Princess Margaret Beach
21 July 2007 | Bequia
Randy
It was a busy day yesterday so we slept in a bit today. Or tried. At 8AM I heard a knocking on the hull. There's no one on deck and no one in the saloon. I'm sure who ever it is will go away. More knocking. Persistent bugger, pull sheet over head. More knocking. Argh, perhaps it is really important.

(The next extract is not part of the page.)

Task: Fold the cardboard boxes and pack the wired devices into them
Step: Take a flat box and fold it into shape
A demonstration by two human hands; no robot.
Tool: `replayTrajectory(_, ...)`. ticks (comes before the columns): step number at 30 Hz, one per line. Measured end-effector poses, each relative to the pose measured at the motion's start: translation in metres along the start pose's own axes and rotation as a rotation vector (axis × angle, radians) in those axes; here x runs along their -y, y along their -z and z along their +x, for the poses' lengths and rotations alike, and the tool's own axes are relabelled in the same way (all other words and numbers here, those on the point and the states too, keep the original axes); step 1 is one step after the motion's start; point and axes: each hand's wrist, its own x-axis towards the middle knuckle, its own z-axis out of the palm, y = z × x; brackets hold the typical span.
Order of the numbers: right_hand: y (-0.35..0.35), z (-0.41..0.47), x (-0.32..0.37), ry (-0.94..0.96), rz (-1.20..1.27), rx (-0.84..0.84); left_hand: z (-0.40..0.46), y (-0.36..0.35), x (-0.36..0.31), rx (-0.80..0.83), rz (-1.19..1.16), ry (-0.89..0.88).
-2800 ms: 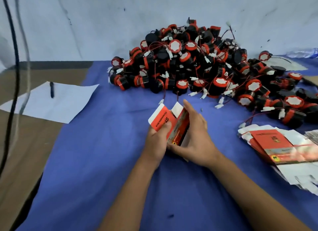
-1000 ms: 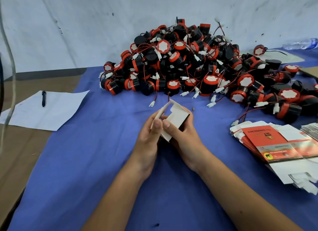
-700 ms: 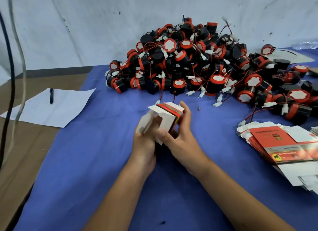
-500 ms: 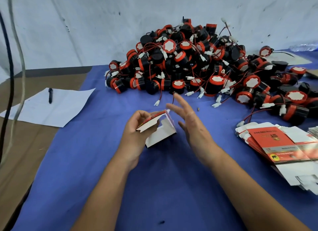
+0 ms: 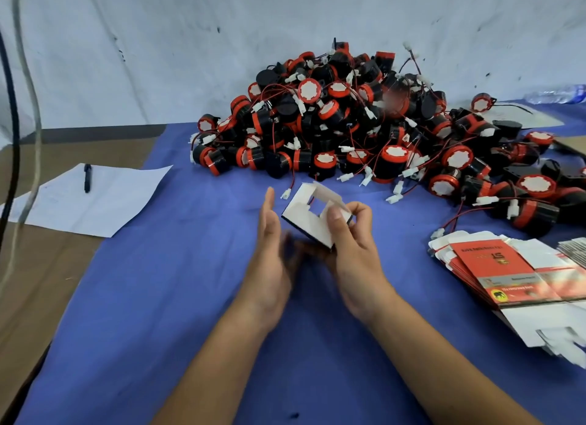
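Box point(image 5: 312, 217): half-folded, white inside facing us, held above the blue cloth point(image 5: 158, 298) | our right hand point(image 5: 355, 250) pinches its right edge | our left hand point(image 5: 269, 253) flat, fingers straight, beside its left corner | device pile point(image 5: 364, 123) behind; flat boxes point(image 5: 507, 275) right.

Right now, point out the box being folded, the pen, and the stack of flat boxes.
box being folded point(image 5: 309, 225), head view, on its white inner panel.
pen point(image 5: 87, 178), head view, mid-barrel, lying on the paper.
stack of flat boxes point(image 5: 494, 266), head view, on the top box's red face.
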Motion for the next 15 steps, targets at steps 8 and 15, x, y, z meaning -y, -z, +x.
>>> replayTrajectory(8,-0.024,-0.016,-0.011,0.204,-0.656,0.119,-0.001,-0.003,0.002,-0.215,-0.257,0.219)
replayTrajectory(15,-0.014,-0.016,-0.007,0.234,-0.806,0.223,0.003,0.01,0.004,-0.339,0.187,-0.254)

I got up got dressed and went out to see what the emergency was. Lo and behold a glorified boat boy. This one was Bequia style, not wearing a loin cloth and paddling out on a surf board, but wearing a polo shirt and standing up in a 17 foot skiff with an outboard. He began to explain his services to me and I thanked him and told him we were not interested. After a few more attempts to sway me met with clear no thank yous he departed pleasantly. I wonder what he would have said to me if I had come to his house at 8 in the morning and knocked on the door for ten minutes until someone answered just to try to sell him some aluminum siding?

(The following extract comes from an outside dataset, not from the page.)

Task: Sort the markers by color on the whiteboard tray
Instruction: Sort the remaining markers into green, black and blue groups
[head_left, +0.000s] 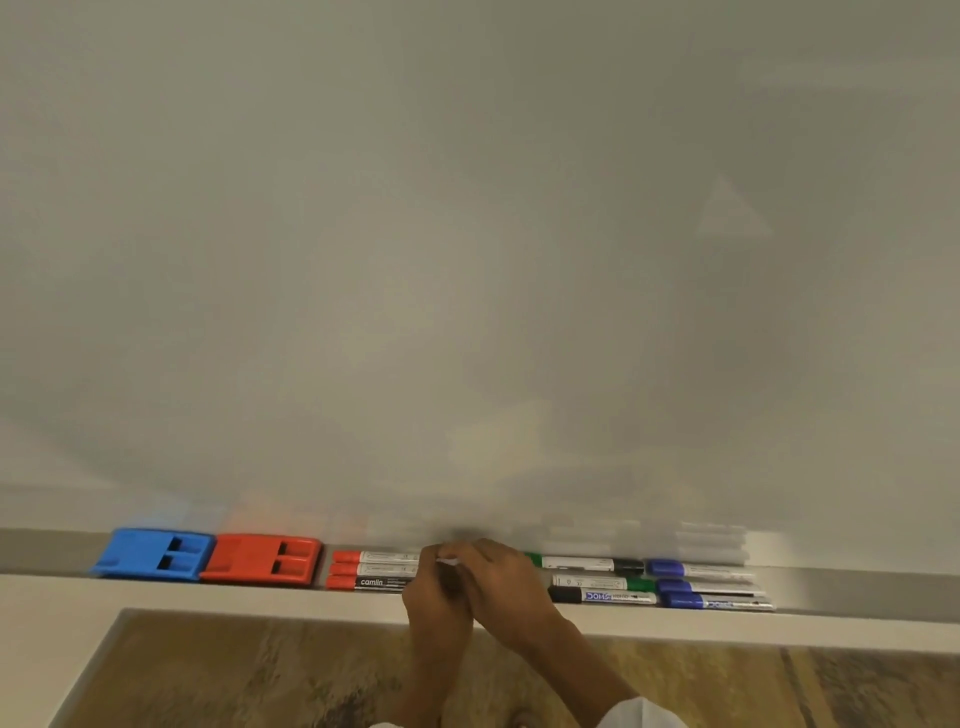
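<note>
Along the whiteboard tray (857, 590) lie three red-capped markers (371, 570) stacked at the left of my hands. To the right of my hands lie green-capped markers (597, 582) and a black-capped marker (602, 596), then three blue-capped markers (709, 588) further right. My left hand (436, 597) and my right hand (501, 579) meet over the tray's middle, fingers curled. Between them shows a short white piece of a marker barrel (449, 561), which both hands seem to grip. The markers under my hands are hidden.
A blue eraser (153, 553) and a red eraser (262, 560) sit side by side at the tray's left end. The whiteboard (467, 260) rises behind the tray. Below the tray's front edge is a brown patterned floor (260, 675).
</note>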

Later in the morning we took Little Star to the dinghy dock just north of the government pier and, after a one block walk, had another no hassle clearance at Bequea customs. Hideko and I walked around town afterward and found a really interesting bookstore. The shop was filled with Caribbean literature. They had Caribbean fiction, lots of history, books on politics and anything else you could think of.
Just behind the book shop is a juice bar. We stopped to talk to the proprietor who was a friendly lady from Saint Vincent. She gave us a sample of some fresh squeezed juices and we were sold. We had a guava and a sour sop juice. Sour Sop is kind of a funky mushy sort of fruit. I can't quite get used to eating it straight. As a juice it was awesome. The owner of the juice bar told us that you could get Sour Sop ice cream too but we have yet to find it.
We joined Fred and Cindy for lunch at a new beach bar and restaurant at the east end of Princess Margaret beach. We spent the rest of the day snorkeling on the reef right by our boats. It was good to be back in the islands. I'm getting to the point where the big islands feel like the mainland. The grenadines are more Bahamas/BVI in character. If I can't hike to the other side it is too continental. Humm.